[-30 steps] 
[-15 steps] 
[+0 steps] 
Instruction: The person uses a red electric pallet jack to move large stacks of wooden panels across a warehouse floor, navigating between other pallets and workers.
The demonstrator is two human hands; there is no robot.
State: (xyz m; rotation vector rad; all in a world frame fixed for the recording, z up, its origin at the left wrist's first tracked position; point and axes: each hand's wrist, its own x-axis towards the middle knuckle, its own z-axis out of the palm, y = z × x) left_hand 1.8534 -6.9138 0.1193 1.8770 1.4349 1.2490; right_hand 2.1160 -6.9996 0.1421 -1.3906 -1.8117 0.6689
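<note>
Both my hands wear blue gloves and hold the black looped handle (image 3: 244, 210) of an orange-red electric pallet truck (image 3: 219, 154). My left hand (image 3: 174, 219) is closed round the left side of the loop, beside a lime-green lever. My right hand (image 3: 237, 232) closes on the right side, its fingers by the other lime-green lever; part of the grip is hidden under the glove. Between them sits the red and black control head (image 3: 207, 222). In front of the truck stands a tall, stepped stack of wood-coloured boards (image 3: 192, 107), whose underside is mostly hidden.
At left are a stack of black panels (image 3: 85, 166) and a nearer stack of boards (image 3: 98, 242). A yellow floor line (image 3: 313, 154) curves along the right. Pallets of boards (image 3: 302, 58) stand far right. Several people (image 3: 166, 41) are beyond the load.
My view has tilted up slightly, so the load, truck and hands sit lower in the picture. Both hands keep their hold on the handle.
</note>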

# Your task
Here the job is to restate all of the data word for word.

# Response below
[-30 steps] 
[-15 steps] 
[+0 steps] 
Instruction: The person uses a red electric pallet jack to move large stacks of wooden panels across a warehouse floor, navigating between other pallets and workers.
The demonstrator is two human hands; there is no robot.
State: (xyz m; rotation vector rad; all in a world frame fixed for the recording, z up, its origin at the left wrist's first tracked position; point and axes: each hand's wrist, its own x-axis towards the middle knuckle, its own z-axis out of the palm, y = z × x) left_hand 1.8534 -6.9138 0.1193 1.8770 1.4349 1.2490; right_hand 2.1160 -6.9996 0.1421 -1.3906 -1.8117 0.6689
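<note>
Both my hands wear blue gloves and hold the black looped handle (image 3: 244, 210) of an orange-red electric pallet truck (image 3: 219, 154). My left hand (image 3: 174, 219) is closed round the left side of the loop, beside a lime-green lever. My right hand (image 3: 237, 232) closes on the right side, its fingers by the other lime-green lever; part of the grip is hidden under the glove. Between them sits the red and black control head (image 3: 207, 222). In front of the truck stands a tall, stepped stack of wood-coloured boards (image 3: 192, 107), whose underside is mostly hidden.
At left are a stack of black panels (image 3: 85, 166) and a nearer stack of boards (image 3: 98, 242). A yellow floor line (image 3: 313, 154) curves along the right. Pallets of boards (image 3: 302, 58) stand far right. Several people (image 3: 166, 41) are beyond the load.
My view has tilted up slightly, so the load, truck and hands sit lower in the picture. Both hands keep their hold on the handle.
</note>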

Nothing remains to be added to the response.